= REQUIRED ACTION =
Repeat only what runs from the line with "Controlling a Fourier" through the last line of the data below, both included, keeping every word as it is and leaving out the pictures.

[[ INPUT DATA open ]]

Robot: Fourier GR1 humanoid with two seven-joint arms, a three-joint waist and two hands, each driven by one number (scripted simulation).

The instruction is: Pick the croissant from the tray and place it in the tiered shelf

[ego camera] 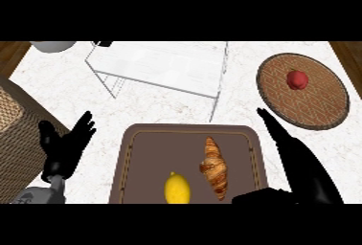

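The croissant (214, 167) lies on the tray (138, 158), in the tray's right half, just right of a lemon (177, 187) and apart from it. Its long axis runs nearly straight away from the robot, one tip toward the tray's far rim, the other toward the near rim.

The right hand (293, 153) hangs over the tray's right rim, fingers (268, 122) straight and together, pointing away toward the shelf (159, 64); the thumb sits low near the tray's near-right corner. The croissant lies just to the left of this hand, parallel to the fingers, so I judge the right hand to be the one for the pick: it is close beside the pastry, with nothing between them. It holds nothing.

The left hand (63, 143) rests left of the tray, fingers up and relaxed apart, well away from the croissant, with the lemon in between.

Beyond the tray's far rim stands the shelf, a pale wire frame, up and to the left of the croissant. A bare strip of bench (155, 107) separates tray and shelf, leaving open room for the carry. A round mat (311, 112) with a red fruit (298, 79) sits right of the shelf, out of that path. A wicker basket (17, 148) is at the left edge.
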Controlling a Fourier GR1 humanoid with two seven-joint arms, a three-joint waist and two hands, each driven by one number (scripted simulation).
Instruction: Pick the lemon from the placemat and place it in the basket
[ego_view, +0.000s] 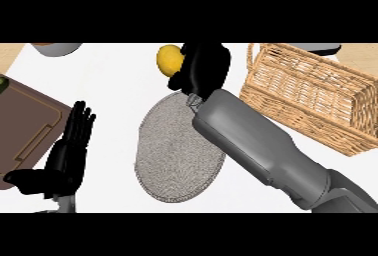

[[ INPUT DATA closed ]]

= WORKED SOLUTION =
Controlling a Fourier GR1 humanoid with two seven-joint arms, a three-joint waist and two hands, each driven by one number (scripted simulation).
Instruction: Pick the lemon from the placemat and place it in the basket
[ego_view, +0.000s] 

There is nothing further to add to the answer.